SATA GmbH v. Qingdao Hanspray: Spray Gun Cup Patent Settled After 709 Days
German spray equipment maker SATA GmbH brought a patent infringement action in Nevada against three Chinese entities over a disposable cup used on spray guns for paint preparation and application. After 709 days of litigation, all parties jointly stipulated to dismissal without prejudice under a confidential settlement, with each side bearing its own legal costs.
Cross-border spray gun patent dispute ends in confidential settlement
On 1 November 2022, SATA GmbH & Co. KG, a German manufacturer of professional spray finishing equipment, filed a patent infringement action in the Nevada District Court against Qingdao Hanspray New Material Technology Co. Ltd., Hanspray Industry Holding Co. Ltd., and Qingdao Hanbo Plastic Technology Co. Ltd. — three related Chinese entities. The suit centred on US7416140B2, a patent protecting a disposable cup designed to be fitted to a spray gun for preparing, applying, and preserving paint.
After 709 days, the case closed on 10 October 2024 through a joint stipulation under Federal Rule of Civil Procedure 41(a)(1)(A)(ii), dismissing all claims without prejudice. The parties confirmed they had entered into a confidential settlement agreement. Crucially, no attorneys’ fees or costs were awarded to either side — each party agreed to absorb its own litigation expenses, a term consistent with a negotiated resolution rather than a capitulation by either party.
The without-prejudice dismissal means SATA retains the theoretical right to re-file claims under US7416140B2 should the settlement terms be breached or a new infringement arise. The confidential nature of the settlement leaves the financial terms, any licensing arrangements, and market-access conditions unknown from the public record. The involvement of three related Chinese entities — spanning manufacturing, holding, and plastics operations — suggests SATA sought to close off the full supply chain behind the allegedly infringing product.
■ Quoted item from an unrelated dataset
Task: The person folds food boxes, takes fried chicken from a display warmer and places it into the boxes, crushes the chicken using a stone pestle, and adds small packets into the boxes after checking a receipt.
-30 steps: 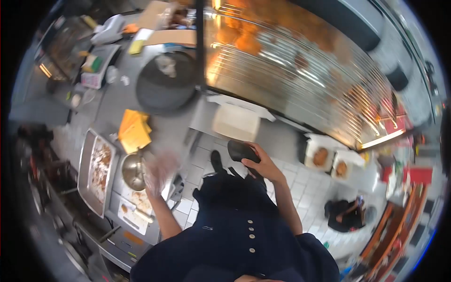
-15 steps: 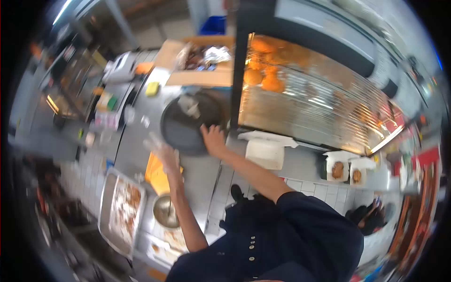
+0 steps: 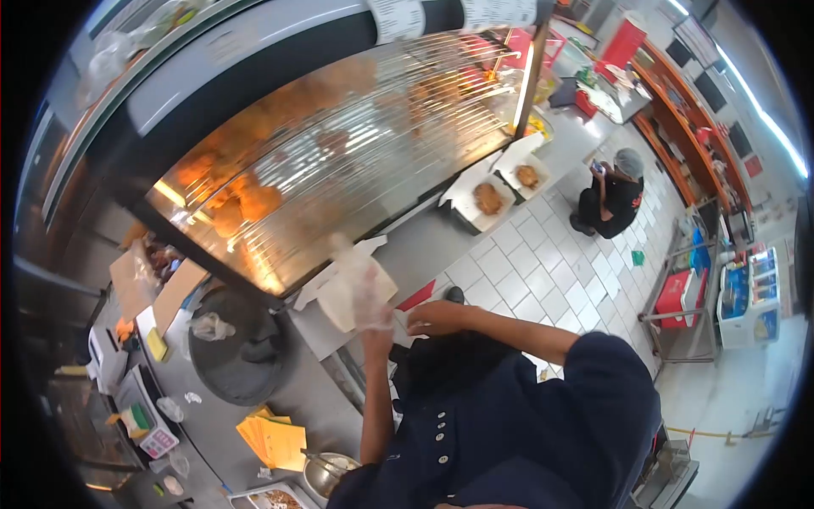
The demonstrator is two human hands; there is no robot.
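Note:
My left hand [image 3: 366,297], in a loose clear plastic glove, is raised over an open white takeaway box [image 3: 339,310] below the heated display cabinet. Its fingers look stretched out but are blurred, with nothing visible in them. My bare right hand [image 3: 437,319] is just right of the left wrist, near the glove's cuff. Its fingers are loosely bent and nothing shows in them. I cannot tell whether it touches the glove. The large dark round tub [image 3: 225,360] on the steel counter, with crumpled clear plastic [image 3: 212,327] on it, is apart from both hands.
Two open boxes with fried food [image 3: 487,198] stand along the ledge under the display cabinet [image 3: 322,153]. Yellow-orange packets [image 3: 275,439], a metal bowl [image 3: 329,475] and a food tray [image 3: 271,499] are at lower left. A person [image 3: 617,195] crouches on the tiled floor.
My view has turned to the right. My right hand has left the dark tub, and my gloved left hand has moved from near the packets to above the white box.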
Filing to Dismissed without Prejudice in 709 days
709 days — above the median for district court patent cases resolved before trial
Settled and dismissed without prejudice: what the outcome means for both sides
Rule 41(a)(1)(A)(ii): joint stipulation dismissal explained
A dismissal under FRCP 41(a)(1)(A)(ii) requires the signatures of all parties who have appeared — here, SATA and all three defendant entities. It is a consensual exit, not a court-ordered ruling on the merits. The without-prejudice designation means the dismissal does not function as res judicata: SATA could theoretically refile claims based on the same patent if circumstances warrant.
No merits adjudicationDismissed without prejudice: SATA’s claims are not extinguished
A without-prejudice dismissal preserves the plaintiff’s right to bring future claims on the same patent. This is commercially significant in settlement contexts: it is often used where the patent holder wants leverage to enforce compliance with settlement terms. If Hanspray entities resume infringing activity or breach the settlement, SATA is not barred from returning to court. The public record does not disclose whether any licence was granted or on what terms.
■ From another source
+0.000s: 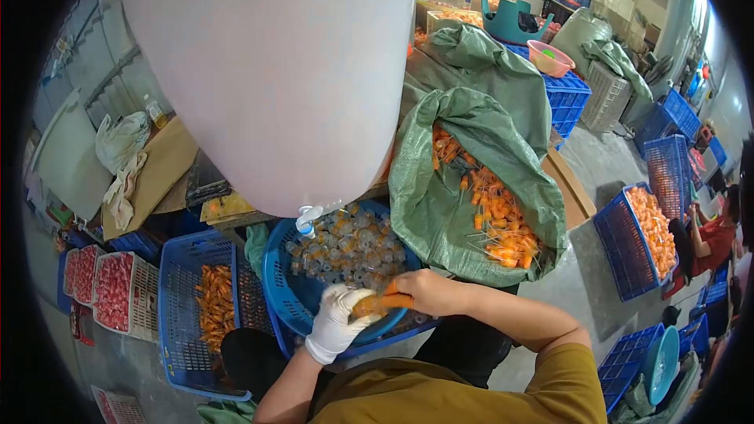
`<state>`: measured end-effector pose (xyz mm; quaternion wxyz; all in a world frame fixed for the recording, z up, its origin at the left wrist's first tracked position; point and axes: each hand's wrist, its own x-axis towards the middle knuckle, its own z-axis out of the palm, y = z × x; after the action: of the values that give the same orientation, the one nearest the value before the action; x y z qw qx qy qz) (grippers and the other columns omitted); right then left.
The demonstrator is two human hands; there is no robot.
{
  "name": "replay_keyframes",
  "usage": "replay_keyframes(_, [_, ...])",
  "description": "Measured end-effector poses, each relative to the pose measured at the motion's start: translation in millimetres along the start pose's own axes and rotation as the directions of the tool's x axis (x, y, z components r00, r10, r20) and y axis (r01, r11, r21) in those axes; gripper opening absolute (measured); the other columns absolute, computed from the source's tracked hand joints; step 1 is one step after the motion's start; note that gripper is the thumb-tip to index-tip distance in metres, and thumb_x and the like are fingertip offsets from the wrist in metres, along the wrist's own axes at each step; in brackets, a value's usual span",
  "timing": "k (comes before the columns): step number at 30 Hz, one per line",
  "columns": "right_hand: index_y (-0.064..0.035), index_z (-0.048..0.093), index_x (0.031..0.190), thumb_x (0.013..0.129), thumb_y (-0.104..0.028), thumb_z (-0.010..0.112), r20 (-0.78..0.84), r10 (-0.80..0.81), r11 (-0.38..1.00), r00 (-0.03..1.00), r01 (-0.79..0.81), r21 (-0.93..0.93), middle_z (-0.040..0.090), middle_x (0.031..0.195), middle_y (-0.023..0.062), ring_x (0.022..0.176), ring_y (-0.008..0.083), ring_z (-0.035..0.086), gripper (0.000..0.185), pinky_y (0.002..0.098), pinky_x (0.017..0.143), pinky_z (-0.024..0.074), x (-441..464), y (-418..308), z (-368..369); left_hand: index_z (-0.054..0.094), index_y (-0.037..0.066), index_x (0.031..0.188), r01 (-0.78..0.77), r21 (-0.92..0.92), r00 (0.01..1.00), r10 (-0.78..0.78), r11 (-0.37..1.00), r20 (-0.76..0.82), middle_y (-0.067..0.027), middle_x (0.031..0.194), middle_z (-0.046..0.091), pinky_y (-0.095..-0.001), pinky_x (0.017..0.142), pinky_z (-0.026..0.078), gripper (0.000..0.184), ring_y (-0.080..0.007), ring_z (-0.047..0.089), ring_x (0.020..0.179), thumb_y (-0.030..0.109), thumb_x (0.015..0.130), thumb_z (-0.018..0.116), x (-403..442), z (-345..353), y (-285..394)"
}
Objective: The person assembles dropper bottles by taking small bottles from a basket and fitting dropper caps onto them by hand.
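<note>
Between the hands [334, 320] [430, 293] are a container [364, 308] and orange piece [398, 300].

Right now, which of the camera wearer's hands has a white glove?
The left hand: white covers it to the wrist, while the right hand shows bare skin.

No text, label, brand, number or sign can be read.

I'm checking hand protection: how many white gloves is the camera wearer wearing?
1: a white glove on the left hand. The right hand is bare; both hands show, so no worn glove is hidden.
</note>
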<state>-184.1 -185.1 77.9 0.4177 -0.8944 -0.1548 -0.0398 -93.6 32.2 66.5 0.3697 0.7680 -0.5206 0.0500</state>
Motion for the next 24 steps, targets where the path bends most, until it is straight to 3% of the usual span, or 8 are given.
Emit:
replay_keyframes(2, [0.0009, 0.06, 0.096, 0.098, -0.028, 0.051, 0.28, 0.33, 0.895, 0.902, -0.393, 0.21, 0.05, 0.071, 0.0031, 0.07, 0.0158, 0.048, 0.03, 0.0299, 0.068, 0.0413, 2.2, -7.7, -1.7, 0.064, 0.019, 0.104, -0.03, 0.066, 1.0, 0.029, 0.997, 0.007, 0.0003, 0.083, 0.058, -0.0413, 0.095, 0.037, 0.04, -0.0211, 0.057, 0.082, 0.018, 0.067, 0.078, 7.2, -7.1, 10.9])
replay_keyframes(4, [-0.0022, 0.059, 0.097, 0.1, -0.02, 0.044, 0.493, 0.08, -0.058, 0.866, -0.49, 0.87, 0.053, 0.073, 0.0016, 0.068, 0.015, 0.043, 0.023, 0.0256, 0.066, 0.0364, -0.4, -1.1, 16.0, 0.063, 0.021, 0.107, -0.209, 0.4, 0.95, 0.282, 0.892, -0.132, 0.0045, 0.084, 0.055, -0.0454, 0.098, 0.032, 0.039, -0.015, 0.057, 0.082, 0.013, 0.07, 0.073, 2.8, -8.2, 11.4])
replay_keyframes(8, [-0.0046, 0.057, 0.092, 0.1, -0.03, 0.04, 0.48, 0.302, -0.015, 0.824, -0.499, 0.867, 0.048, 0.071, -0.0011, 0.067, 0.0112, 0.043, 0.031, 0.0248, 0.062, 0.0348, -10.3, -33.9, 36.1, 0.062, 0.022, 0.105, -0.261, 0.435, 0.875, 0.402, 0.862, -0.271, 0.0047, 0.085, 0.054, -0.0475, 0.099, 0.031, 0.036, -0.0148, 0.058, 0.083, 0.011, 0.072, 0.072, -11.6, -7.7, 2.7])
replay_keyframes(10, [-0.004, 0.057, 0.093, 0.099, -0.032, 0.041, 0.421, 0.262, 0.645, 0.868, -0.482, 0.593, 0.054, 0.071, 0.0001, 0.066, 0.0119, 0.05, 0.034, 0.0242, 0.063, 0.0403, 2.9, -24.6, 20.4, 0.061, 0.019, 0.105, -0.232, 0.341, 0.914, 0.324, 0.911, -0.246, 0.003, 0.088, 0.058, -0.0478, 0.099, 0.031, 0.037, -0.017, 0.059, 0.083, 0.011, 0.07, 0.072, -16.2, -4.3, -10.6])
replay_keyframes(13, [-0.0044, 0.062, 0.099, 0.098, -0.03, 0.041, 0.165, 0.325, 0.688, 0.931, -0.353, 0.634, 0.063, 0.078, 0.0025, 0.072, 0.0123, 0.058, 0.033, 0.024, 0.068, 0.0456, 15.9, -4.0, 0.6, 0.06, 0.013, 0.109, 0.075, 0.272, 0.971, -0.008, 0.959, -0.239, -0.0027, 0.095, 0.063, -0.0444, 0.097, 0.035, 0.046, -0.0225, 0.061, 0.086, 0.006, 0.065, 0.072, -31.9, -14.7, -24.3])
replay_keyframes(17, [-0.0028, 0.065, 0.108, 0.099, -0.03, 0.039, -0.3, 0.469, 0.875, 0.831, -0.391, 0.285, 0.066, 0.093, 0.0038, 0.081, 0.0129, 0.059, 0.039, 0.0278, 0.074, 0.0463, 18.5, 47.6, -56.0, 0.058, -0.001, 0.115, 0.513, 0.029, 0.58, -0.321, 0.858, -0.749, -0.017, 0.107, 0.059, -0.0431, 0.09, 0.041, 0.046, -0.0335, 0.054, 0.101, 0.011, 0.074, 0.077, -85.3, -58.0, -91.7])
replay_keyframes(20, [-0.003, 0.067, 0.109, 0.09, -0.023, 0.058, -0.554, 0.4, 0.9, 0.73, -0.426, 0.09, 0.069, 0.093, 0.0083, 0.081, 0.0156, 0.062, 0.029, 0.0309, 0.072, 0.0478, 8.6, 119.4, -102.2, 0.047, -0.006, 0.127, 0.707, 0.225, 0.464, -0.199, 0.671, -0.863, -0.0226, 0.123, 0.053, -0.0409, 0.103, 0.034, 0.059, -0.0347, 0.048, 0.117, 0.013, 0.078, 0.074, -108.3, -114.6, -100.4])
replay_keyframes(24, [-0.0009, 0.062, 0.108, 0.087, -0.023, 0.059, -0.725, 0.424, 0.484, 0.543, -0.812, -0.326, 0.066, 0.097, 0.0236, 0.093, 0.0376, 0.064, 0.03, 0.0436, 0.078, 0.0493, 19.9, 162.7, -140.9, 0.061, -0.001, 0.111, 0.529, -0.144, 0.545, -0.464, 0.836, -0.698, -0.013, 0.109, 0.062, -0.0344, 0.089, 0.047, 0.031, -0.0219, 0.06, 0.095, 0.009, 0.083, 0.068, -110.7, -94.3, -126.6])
Claims preserved, not extinguishedThree Chinese entities exit litigation via confidential deal
The defendants — spanning manufacturing, holding, and plastics operations — avoided a merits ruling that could have rendered US7416140B2 enforceable against them by court order. The confidential settlement likely includes operational terms governing their spray gun cup products, though the specifics remain undisclosed. Each party bearing its own costs suggests neither side achieved a knockout win that would typically trigger a fee award under 35 U.S.C. § 285.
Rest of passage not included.